Elixir protocols, how do they work? the erlang perspective

2019-04-07 18:50

We will start by creating a new project to learn more about Elixir protocols:

mix new learn --module Learn
cd learn

note: I'm using Erlang 21.3 and Elixir 1.8.1 and I never coded in Elixir before :)

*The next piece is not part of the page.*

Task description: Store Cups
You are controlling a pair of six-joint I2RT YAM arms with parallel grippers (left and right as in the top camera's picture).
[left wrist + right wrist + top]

I searched for Elixir protocols and found the official documentation with an example for a Size protocol I added it to the lib/learn.ex file and added some calls on the hello function to try it, it ended up looking like this:

defmodule Learn do
  @moduledoc """
  Documentation for Learn.
  """

  @doc """
  Hello world.

  ## Examples

  iex> Learn.hello()

  """
  def hello do
    Learn.Size.size("asd")
    Learn.Size.size(%{})
    Learn.Size.size({1, 2, 3})
  end

  defprotocol Size do
    @doc "Calculates the size (and not the length!) of a data structure"
    def size(data)
  end

  defimpl Size, for: BitString do
    def size(string), do: byte_size(string)
  end

  defimpl Size, for: Map do
    def size(map), do: map_size(map)
  end

  defimpl Size, for: Tuple do
    def size(tuple), do: tuple_size(tuple)
  end

end

Compiled the project:

mix compile

Opened an Elixir shell:

iex

Wrote a little script to decompile all beam files to Erlang (warning: Elixir flavored Erlang ahead!):

for f <- :filelib.wildcard('./_build/dev/lib/*/*/*.beam') do
  result = :beam_lib.chunks(f,[:abstract_code])
  {:ok,{_,[{:abstract_code,{_,ac}}]}} = result
  code = :erl_prettypr.format(:erl_syntax.form_list(ac))
  out_path = :string.replace(f, '.beam', '.erl')
  :file.write_file(out_path, code)
end

The results:

$  tree
.
├── _build
│   └── dev
│       └── lib
│           └── learn
│               ├── consolidated
│               │   ├── Elixir.Collectable.beam
│               │   ├── Elixir.Collectable.erl
│               │   ├── Elixir.Enumerable.beam
│               │   ├── Elixir.Enumerable.erl
│               │   ├── Elixir.IEx.Info.beam
│               │   ├── Elixir.IEx.Info.erl
│               │   ├── Elixir.Inspect.beam
│               │   ├── Elixir.Inspect.erl
│               │   ├── Elixir.Learn.Size.beam
│               │   ├── Elixir.Learn.Size.erl
│               │   ├── Elixir.List.Chars.beam
│               │   ├── Elixir.List.Chars.erl
│               │   ├── Elixir.String.Chars.beam
│               │   └── Elixir.String.Chars.erl
│               └── ebin
│                   ├── Elixir.Learn.beam
│                   ├── Elixir.Learn.erl
│                   ├── Elixir.Learn.Size.beam
│                   ├── Elixir.Learn.Size.BitString.beam
│                   ├── Elixir.Learn.Size.BitString.erl
│                   ├── Elixir.Learn.Size.erl
│                   ├── Elixir.Learn.Size.Map.beam
│                   ├── Elixir.Learn.Size.Map.erl
│                   ├── Elixir.Learn.Size.Tuple.beam
│                   ├── Elixir.Learn.Size.Tuple.erl
│                   └── learn.app

From the result it seems that it "consolidates" the protocols into the consolidated folder and then puts the modules at ebin (with protocol implementations named like the protocol plus the type they handle).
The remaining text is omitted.